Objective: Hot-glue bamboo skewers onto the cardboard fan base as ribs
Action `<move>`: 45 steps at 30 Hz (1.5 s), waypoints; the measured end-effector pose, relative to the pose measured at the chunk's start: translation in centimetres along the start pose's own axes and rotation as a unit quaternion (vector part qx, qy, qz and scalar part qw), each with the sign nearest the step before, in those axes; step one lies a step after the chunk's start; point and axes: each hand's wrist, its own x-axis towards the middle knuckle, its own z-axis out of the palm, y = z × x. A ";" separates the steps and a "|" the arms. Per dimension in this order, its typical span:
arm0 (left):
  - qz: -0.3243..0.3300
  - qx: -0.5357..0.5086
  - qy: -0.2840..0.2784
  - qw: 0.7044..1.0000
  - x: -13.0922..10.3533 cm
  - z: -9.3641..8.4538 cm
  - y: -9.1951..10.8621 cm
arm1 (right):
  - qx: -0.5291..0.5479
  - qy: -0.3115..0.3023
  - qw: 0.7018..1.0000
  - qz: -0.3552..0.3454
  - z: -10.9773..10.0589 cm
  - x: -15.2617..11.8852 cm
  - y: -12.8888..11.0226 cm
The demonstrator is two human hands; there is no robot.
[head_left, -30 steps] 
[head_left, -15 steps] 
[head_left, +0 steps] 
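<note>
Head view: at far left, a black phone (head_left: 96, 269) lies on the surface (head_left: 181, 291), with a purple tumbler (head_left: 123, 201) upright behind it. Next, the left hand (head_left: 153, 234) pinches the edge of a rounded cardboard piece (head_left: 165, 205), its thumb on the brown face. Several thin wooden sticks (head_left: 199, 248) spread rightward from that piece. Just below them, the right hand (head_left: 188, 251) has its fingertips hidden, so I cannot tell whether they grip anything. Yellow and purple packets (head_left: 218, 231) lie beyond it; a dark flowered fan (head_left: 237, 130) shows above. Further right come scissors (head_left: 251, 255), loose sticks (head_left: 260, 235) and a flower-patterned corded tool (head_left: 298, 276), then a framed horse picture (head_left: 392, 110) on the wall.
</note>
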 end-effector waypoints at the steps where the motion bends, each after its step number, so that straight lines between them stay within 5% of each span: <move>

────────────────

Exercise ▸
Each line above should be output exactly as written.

Task response ▸
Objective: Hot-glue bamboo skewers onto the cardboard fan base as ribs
Action `<move>`: 45 steps at 30 Hz (1.5 s), waypoints; the measured end-effector pose, relative to the pose measured at the chunk's start: translation in centimetres along the start pose's own axes and rotation as a unit quaternion (vector part qx, qy, qz and scalar part qw), each with the sign nearest the step before, in those axes; step one lies a step after the chunk's start; point and axes: each hand's wrist, its own x-axis towards the middle knuckle, its own z-axis out of the palm, y = z × x. A ";" separates the steps and a "|" the arms. Per dimension in this order, its typical span:
arm0 (left):
  - qz: -0.3243..0.3300
  - qx: -0.5357..0.5086
  - qy: -0.2840..0.2784
  - qw: 0.7044..1.0000
  - x: -13.0922..10.3533 cm
  - z: -9.3641..8.4538 cm
  - y: -9.1951..10.8621 cm
arm1 (right):
  - qx: -0.5291..0.5479
  - qy: -0.3115..0.3023
  - qw: 0.7018..1.0000
  - qz: -0.3552..0.3454
  - z: -10.9773..10.0589 cm
  - x: -15.2617..11.8852 cm
  - y: -12.8888..11.0226 cm
The demonstrator is two human hands; there is no robot.
[head_left, -30 steps] 
[head_left, -15 steps] 
[head_left, +0 steps] 
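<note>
Head view: at far left, a black phone (head_left: 96, 269) lies on the surface (head_left: 181, 291), with a purple tumbler (head_left: 123, 201) upright behind it. Next, the left hand (head_left: 153, 234) pinches the edge of a rounded cardboard piece (head_left: 165, 205), its thumb on the brown face. Several thin wooden sticks (head_left: 199, 248) spread rightward from that piece. Just below them, the right hand (head_left: 188, 251) has its fingertips hidden, so I cannot tell whether they grip anything. Yellow and purple packets (head_left: 218, 231) lie beyond it; a dark flowered fan (head_left: 237, 130) shows above. Further right come scissors (head_left: 251, 255), loose sticks (head_left: 260, 235) and a flower-patterned corded tool (head_left: 298, 276), then a framed horse picture (head_left: 392, 110) on the wall.
</note>
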 end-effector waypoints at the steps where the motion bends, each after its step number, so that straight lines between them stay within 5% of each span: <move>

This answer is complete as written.